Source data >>
######

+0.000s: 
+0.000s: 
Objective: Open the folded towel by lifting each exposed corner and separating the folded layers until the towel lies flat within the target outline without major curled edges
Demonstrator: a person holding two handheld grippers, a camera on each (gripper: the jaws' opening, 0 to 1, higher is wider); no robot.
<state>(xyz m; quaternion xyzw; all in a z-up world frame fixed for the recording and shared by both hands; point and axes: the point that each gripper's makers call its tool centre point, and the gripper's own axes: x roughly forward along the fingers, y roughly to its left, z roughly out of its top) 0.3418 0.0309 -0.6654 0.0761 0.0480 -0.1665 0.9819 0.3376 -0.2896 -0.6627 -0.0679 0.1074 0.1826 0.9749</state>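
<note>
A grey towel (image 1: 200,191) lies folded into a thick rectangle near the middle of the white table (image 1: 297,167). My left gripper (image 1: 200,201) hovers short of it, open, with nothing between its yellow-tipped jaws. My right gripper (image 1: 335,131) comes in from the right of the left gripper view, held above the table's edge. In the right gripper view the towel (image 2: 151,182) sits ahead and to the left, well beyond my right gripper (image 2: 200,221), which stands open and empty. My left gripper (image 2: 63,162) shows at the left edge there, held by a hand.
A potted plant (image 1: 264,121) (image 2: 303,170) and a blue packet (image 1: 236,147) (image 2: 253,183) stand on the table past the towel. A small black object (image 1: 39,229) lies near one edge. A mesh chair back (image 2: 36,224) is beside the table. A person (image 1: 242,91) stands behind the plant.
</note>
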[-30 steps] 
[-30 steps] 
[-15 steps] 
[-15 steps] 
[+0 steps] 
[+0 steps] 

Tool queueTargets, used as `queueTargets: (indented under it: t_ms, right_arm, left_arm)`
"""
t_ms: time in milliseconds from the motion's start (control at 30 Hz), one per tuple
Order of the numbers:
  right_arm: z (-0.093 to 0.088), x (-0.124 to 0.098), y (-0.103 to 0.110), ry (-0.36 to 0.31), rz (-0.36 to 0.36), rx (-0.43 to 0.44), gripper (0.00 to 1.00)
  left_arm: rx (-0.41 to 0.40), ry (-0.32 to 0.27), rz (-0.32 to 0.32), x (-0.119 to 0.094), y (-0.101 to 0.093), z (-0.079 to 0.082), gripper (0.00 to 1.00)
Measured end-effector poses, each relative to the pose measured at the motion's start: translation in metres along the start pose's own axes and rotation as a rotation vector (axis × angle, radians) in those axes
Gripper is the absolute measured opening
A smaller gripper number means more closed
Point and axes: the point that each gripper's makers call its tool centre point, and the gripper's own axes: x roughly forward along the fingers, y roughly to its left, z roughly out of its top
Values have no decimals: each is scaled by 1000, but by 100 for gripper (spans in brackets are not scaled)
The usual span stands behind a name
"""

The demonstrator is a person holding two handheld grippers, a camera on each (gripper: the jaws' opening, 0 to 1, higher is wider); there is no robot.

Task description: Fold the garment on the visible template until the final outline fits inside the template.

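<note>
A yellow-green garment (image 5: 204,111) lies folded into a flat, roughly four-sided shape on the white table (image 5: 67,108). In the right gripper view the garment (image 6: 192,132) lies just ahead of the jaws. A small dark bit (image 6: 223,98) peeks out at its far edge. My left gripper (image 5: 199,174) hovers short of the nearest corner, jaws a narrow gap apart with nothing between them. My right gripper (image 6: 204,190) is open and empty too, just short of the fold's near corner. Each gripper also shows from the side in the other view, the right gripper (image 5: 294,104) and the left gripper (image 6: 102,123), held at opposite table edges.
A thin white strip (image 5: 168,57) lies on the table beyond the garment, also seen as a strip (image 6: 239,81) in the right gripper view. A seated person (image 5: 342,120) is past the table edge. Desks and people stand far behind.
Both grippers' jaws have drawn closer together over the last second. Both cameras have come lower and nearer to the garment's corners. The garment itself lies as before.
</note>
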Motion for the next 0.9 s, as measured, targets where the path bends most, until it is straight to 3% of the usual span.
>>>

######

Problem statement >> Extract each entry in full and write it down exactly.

Answer section >>
+0.000s: 
+0.000s: 
Objective: Open the folded towel by lifting each exposed corner and separating the folded layers until the towel lies flat within the target outline without major curled edges
Demonstrator: a person holding two handheld grippers, a camera on each (gripper: the jaws' opening, 0 to 1, higher is wider); no robot.
<state>(xyz m; quaternion xyzw; all in a z-up world frame fixed for the recording and shared by both hands; point and axes: the point that each gripper's makers call its tool centre point, and the gripper's own axes: x roughly forward along the fingers, y roughly to its left, z roughly out of its top) 0.3418 0.0309 -0.6654 0.0761 0.0480 -0.1665 0.9819 0.3376 -0.2896 -0.6627 -0.0679 0.1074 0.1826 0.9749</state>
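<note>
A grey towel (image 1: 200,191) lies folded into a thick rectangle near the middle of the white table (image 1: 297,167). My left gripper (image 1: 200,201) hovers short of it, open, with nothing between its yellow-tipped jaws. My right gripper (image 1: 335,131) comes in from the right of the left gripper view, held above the table's edge. In the right gripper view the towel (image 2: 151,182) sits ahead and to the left, well beyond my right gripper (image 2: 200,221), which stands open and empty. My left gripper (image 2: 63,162) shows at the left edge there, held by a hand.
A potted plant (image 1: 264,121) (image 2: 303,170) and a blue packet (image 1: 236,147) (image 2: 253,183) stand on the table past the towel. A small black object (image 1: 39,229) lies near one edge. A mesh chair back (image 2: 36,224) is beside the table. A person (image 1: 242,91) stands behind the plant.
</note>
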[-30 steps] 
[-30 steps] 
[-15 steps] 
[-15 steps] 
[+0 steps] 
[+0 steps] 

Tool queueTargets, used as `queueTargets: (indented under it: t_ms, right_arm, left_arm)`
"""
t_ms: time in milliseconds from the motion's start (control at 30 Hz), one per tuple
Order of the numbers:
  right_arm: z (-0.093 to 0.088), x (-0.124 to 0.098), y (-0.103 to 0.110), ry (-0.36 to 0.31), rz (-0.36 to 0.36), rx (-0.43 to 0.44), gripper (0.00 to 1.00)
  left_arm: rx (-0.41 to 0.40), ry (-0.32 to 0.27), rz (-0.32 to 0.32), x (-0.119 to 0.094), y (-0.101 to 0.093), z (-0.079 to 0.082), gripper (0.00 to 1.00)
Measured end-effector poses, each relative to the pose measured at the motion's start: translation in metres along the start pose's own axes and rotation as a rotation vector (axis × angle, radians) in those axes
Gripper is the absolute measured opening
A smaller gripper number means more closed
Point and axes: the point that each gripper's makers call its tool centre point, and the gripper's own axes: x roughly forward along the fingers, y roughly to its left, z roughly out of its top
Values have no decimals: each is scaled by 1000, but by 100 for gripper (spans in brackets are not scaled)
The usual span stands behind a name
"""

The demonstrator is a person holding two handheld grippers, a camera on each (gripper: the jaws' opening, 0 to 1, higher is wider); there is no robot.

Task description: Fold the garment on the visible template until the final outline fits inside the template.

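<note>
A yellow-green garment (image 5: 204,111) lies folded into a flat, roughly four-sided shape on the white table (image 5: 67,108). In the right gripper view the garment (image 6: 192,132) lies just ahead of the jaws. A small dark bit (image 6: 223,98) peeks out at its far edge. My left gripper (image 5: 199,174) hovers short of the nearest corner, jaws a narrow gap apart with nothing between them. My right gripper (image 6: 204,190) is open and empty too, just short of the fold's near corner. Each gripper also shows from the side in the other view, the right gripper (image 5: 294,104) and the left gripper (image 6: 102,123), held at opposite table edges.
A thin white strip (image 5: 168,57) lies on the table beyond the garment, also seen as a strip (image 6: 239,81) in the right gripper view. A seated person (image 5: 342,120) is past the table edge. Desks and people stand far behind.
Both grippers' jaws have drawn closer together over the last second. Both cameras have come lower and nearer to the garment's corners. The garment itself lies as before.
</note>
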Motion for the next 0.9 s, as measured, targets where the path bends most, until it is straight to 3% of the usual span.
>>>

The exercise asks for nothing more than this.